PARIS (Reuters) - Official French documents will no longer force women to reveal their marital status by requiring them to choose the title Mademoiselle or Madame.
French Prime Minister Francois Fillon has ordered all regional and local governments to remove the title “Mademoiselle” -- used for unmarried women and implying a youthful immaturity -- from official documents.
From now on, people filling out government forms will get just two choices: Madame or Monsieur.
The change, signed in a memo to regional and local governments by Fillon this week, comes after lobbying from women’s groups who argued that Mademoiselle is sexist. Its male equivalent -- Monsieur -- does not distinguish marital status.
Mademoiselle also carries connotations of youth and immaturity, making it potentially problematic for unmarried women after a certain age, and confers a lesser status.

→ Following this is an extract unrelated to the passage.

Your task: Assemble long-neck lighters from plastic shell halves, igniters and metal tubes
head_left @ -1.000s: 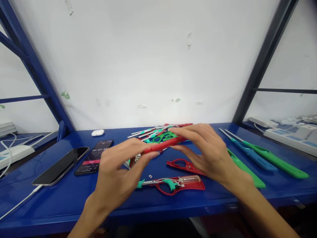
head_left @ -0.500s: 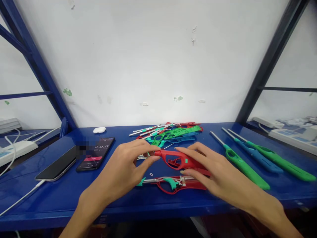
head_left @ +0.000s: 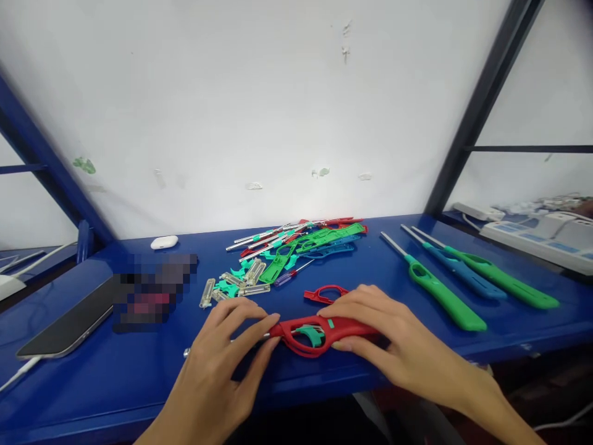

Chanel’s “Coco Mademoiselle” for example, is for example is described as a lighter, fresher version of the original Coco.
Respondents on official documents will also no longer be asked to supply their maiden names, their father’s last name, or the name of their husbands.
Fillon noted that various government forms contained terms “referring, without justification or need, to the marital status of women.” When forms are next printed, those titles must be eliminated, he wrote.
Two groups, Osez le Feminisme (Dare for Feminism) and Les Chiennes de Garde (The (female) Guard Dogs) began a joint campaign in September as a reminder that “the Madame/Mademoiselle distinction ... is a sign of standard sexism that endures in our society.”
“Far from being flattering, the title “Mademoiselle” obliges women to divulge their private life, as if marriage conferred a superior value on women,” wrote the campaign.
“It’s a reminder of the time when women passed, through marriage, from the authority of their fathers to the authority of their husbands.”